I can't tell whether you think you are (A) describing the actual meaning of "non-revenue sport" or whether you are (B) merely tilting at a windmill and prescribing your preferred logic for our language.
If (A), then I think you are looking at things rather simplistically. You overlook several points, including:
(1) Revenue to whom? Revenue is less about whatever money that end customers give up than it is about money that an entity gets in. Even within one business, there can be multiple entities within the business such that each entity has its own revenue. The word revenue in "revenue sport" may refer to revenue that the University entity gets from the Team entity, and the word needs not refer to revenue that the Team entity gets from paying customers.

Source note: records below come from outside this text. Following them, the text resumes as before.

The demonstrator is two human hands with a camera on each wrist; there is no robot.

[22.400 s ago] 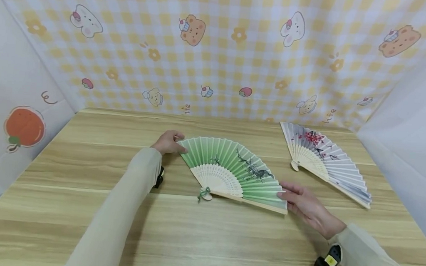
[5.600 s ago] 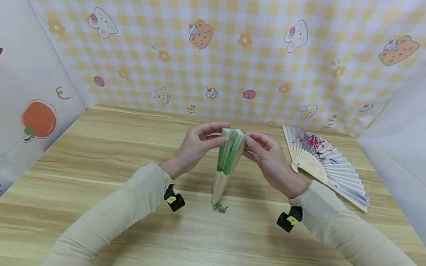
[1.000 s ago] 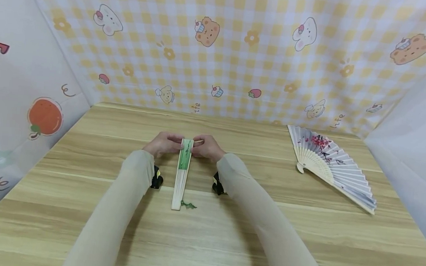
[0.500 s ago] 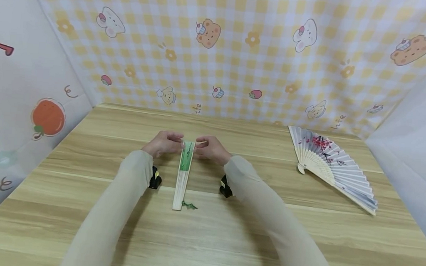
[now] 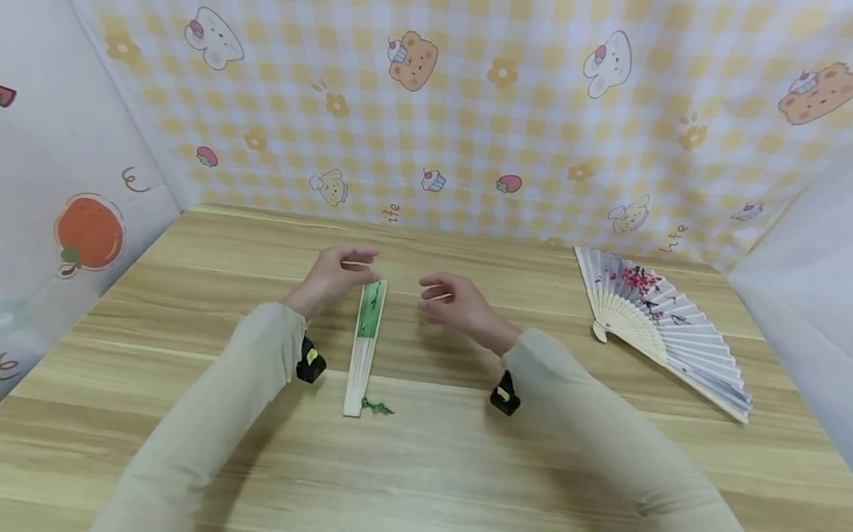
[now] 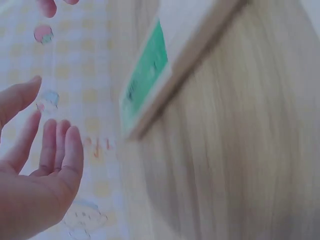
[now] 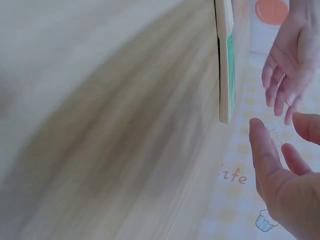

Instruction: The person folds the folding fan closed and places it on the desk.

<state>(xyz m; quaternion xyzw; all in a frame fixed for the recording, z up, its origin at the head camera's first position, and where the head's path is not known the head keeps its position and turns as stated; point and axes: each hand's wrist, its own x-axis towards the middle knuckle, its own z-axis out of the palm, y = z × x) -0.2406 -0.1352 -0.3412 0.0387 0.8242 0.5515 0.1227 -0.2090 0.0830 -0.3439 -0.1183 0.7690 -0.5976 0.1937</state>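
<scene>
Green fan [image 5: 364,348], folded slim; wood-grained table [image 5: 409,482].

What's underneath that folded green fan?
The folded green fan lies on the wood-grain table, visible along both sides. The patch directly beneath is covered, so it can't be seen.

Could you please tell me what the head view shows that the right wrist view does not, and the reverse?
Only the head view: the open fan with red blossoms, the green tassel at the folded fan, and the beige sleeves.

Only the right wrist view: the palm side of the left hand.

Both: the folded fan's green section, the left hand, the right hand, the wooden tabletop and the checkered backdrop.
</scene>
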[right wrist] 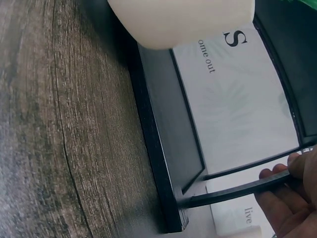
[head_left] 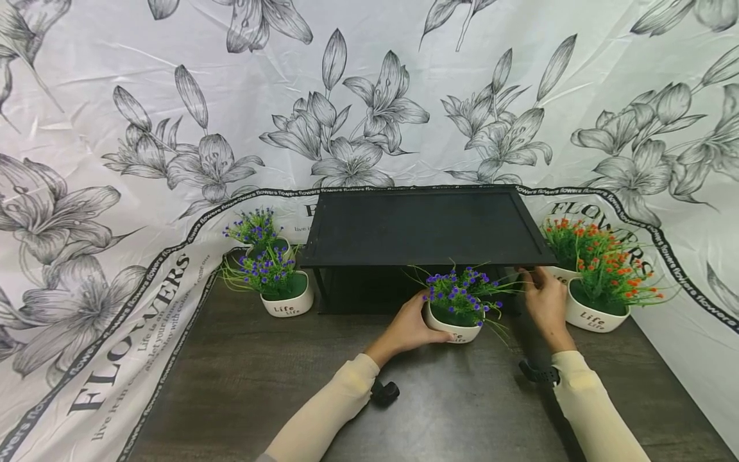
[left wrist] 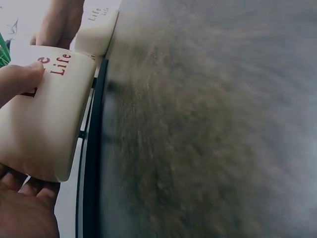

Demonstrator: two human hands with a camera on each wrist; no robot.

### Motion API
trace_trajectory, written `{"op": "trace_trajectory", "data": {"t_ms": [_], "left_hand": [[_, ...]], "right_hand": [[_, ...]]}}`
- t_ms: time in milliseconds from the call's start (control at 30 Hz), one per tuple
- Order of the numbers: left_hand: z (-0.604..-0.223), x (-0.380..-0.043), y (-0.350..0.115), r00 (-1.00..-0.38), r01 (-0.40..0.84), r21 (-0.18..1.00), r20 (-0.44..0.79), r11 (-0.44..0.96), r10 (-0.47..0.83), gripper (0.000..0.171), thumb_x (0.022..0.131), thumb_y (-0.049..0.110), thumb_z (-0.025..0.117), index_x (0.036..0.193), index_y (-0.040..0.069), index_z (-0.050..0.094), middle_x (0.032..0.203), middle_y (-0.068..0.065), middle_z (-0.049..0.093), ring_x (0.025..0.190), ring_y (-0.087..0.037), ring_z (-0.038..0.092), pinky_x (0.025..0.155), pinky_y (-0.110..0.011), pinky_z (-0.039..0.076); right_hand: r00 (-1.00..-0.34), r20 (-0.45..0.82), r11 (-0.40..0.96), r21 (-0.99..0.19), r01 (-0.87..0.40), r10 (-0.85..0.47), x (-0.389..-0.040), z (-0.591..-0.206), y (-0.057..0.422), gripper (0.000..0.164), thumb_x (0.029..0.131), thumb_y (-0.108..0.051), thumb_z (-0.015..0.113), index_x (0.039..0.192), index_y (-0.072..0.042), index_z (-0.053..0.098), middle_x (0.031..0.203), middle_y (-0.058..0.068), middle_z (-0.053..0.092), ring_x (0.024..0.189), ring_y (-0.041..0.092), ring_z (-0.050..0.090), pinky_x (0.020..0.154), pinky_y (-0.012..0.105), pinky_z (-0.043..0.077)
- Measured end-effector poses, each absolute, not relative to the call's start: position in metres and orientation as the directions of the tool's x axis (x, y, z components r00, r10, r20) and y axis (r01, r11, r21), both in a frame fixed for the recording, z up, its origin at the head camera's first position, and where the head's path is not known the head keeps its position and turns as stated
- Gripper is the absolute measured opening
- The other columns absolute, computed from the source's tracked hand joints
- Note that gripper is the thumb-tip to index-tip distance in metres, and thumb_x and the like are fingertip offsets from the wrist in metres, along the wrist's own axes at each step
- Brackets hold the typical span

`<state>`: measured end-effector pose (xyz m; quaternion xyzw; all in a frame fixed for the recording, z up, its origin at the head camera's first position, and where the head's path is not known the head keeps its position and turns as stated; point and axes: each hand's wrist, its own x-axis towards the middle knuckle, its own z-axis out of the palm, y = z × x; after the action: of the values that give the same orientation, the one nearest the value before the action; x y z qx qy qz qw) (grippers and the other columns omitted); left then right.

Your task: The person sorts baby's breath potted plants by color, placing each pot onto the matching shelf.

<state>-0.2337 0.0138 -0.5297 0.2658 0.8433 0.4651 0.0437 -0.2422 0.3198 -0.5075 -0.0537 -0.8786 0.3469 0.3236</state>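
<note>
Clock centred on black shelf (head_left: 424,228), head view: left hand (head_left: 407,328) grasping purple-flowered pot (head_left: 457,316), 5 o'clock; right hand (head_left: 545,307) gripping shelf's post (right wrist: 237,193), 4 o'clock.

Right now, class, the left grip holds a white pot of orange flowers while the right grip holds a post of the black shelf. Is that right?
Only the colour is wrong: the head view shows the left grip holding a white pot of purple flowers. The rest stands.

Two purple-flowered pots (head_left: 288,301) sit toward nine o'clock, two orange-flowered pots (head_left: 598,313) toward three, and flower-printed cloth (head_left: 369,32) hangs at twelve.
</note>
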Motion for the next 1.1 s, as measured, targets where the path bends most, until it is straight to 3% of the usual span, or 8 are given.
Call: {"op": "trace_trajectory", "data": {"t_ms": [100,367,500,567,767,833,967,1100], "left_hand": [[-0.529,-0.238,0.018,-0.855,0.399,0.819,0.170,0.412,0.491,0.100,0.078,0.038,0.096,0.158,0.010,0.044,0.146,-0.008,0.062,0.127,-0.019,0.066,0.104,-0.030,0.055],[-0.528,-0.252,0.029,-0.857,0.389,0.842,0.181,0.374,0.483,0.097,0.078,0.034,0.097,0.156,0.011,0.044,0.140,-0.008,0.065,0.121,-0.016,0.067,0.101,-0.029,0.056],[-0.527,-0.260,0.034,-0.860,0.383,0.849,0.184,0.364,0.476,0.095,0.078,0.032,0.097,0.156,0.011,0.046,0.140,-0.007,0.065,0.121,-0.017,0.068,0.101,-0.029,0.056],[-0.526,-0.263,0.037,-0.862,0.379,0.850,0.180,0.366,0.474,0.095,0.079,0.031,0.097,0.157,0.012,0.046,0.142,-0.007,0.065,0.122,-0.017,0.068,0.102,-0.029,0.056],[-0.525,-0.272,0.044,-0.870,0.349,0.871,0.164,0.345,0.465,0.095,0.080,0.027,0.096,0.158,0.013,0.044,0.144,-0.007,0.062,0.125,-0.019,0.066,0.102,-0.030,0.056],[-0.525,-0.276,0.047,-0.872,0.341,0.884,0.171,0.320,0.458,0.095,0.080,0.025,0.096,0.158,0.014,0.043,0.147,-0.007,0.059,0.128,-0.019,0.064,0.104,-0.030,0.055],[-0.526,-0.285,0.052,-0.877,0.348,0.890,0.198,0.295,0.438,0.093,0.078,0.022,0.098,0.156,0.017,0.046,0.150,-0.005,0.053,0.134,-0.018,0.057,0.109,-0.031,0.053],[-0.525,-0.293,0.057,-0.884,0.335,0.900,0.197,0.279,0.425,0.087,0.077,0.018,0.097,0.151,0.018,0.051,0.147,-0.004,0.057,0.134,-0.022,0.060,0.110,-0.031,0.052]], "right_hand": [[-0.782,0.535,0.759,-0.638,-0.127,0.319,-0.243,-0.508,0.320,0.015,0.104,-0.007,0.068,0.115,0.000,0.076,0.103,0.027,0.079,0.088,0.045,0.077,0.065,0.000,0.030],[-0.791,0.511,0.746,-0.658,-0.107,0.337,-0.242,-0.509,0.321,0.019,0.105,-0.008,0.067,0.119,0.000,0.076,0.106,0.030,0.077,0.094,0.048,0.078,0.065,-0.001,0.031],[-0.787,0.516,0.754,-0.649,-0.101,0.339,-0.242,-0.509,0.320,0.019,0.105,-0.007,0.067,0.120,0.001,0.075,0.103,0.031,0.077,0.090,0.048,0.078,0.065,0.017,0.047],[-0.781,0.528,0.766,-0.635,-0.102,0.334,-0.242,-0.509,0.320,0.019,0.105,-0.007,0.067,0.119,0.001,0.075,0.100,0.030,0.078,0.085,0.046,0.077,0.065,0.026,0.049],[-0.775,0.542,0.776,-0.621,-0.109,0.325,-0.242,-0.508,0.318,0.016,0.104,-0.007,0.068,0.116,0.000,0.076,0.099,0.027,0.079,0.083,0.042,0.076,0.066,0.017,0.041],[-0.775,0.540,0.774,-0.624,-0.106,0.329,-0.241,-0.508,0.318,0.016,0.104,-0.007,0.068,0.115,0.001,0.076,0.099,0.027,0.079,0.085,0.044,0.077,0.069,0.025,0.049],[-0.781,0.523,0.758,-0.645,-0.101,0.341,-0.241,-0.507,0.317,0.016,0.104,-0.004,0.066,0.115,0.004,0.074,0.103,0.031,0.077,0.093,0.050,0.076,0.078,0.058,0.056],[-0.787,0.509,0.741,-0.663,-0.101,0.349,-0.241,-0.506,0.317,0.018,0.102,0.000,0.064,0.117,0.005,0.073,0.108,0.033,0.076,0.097,0.052,0.075,0.081,0.065,0.057]]}}
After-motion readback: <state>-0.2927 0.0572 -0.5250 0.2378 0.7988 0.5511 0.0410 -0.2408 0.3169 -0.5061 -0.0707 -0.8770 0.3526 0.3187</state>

(2) Secondary meaning. Just because you arguably know the meaning of a word in isolation in general does not mean you know the meaning of a specific term in a specific context that includes the word. The word vacuum literally means total absence of, e.g., air. And yet a vacuum cleaner has many particles of air within it. There is no vacuum anywhere!
(3) Usage beats logic. People use "non-revenue sport" in a certain way. You're not going to change the prevailing definition using logic or etymology. For example, if Penn State beats Rutgers and you say "fantastic!", no one will be confused and ask you why you think Penn State's beating Rutgers is so unexpected that it should happen only in a fantasy. Fantastic now can mean good; you can't change that.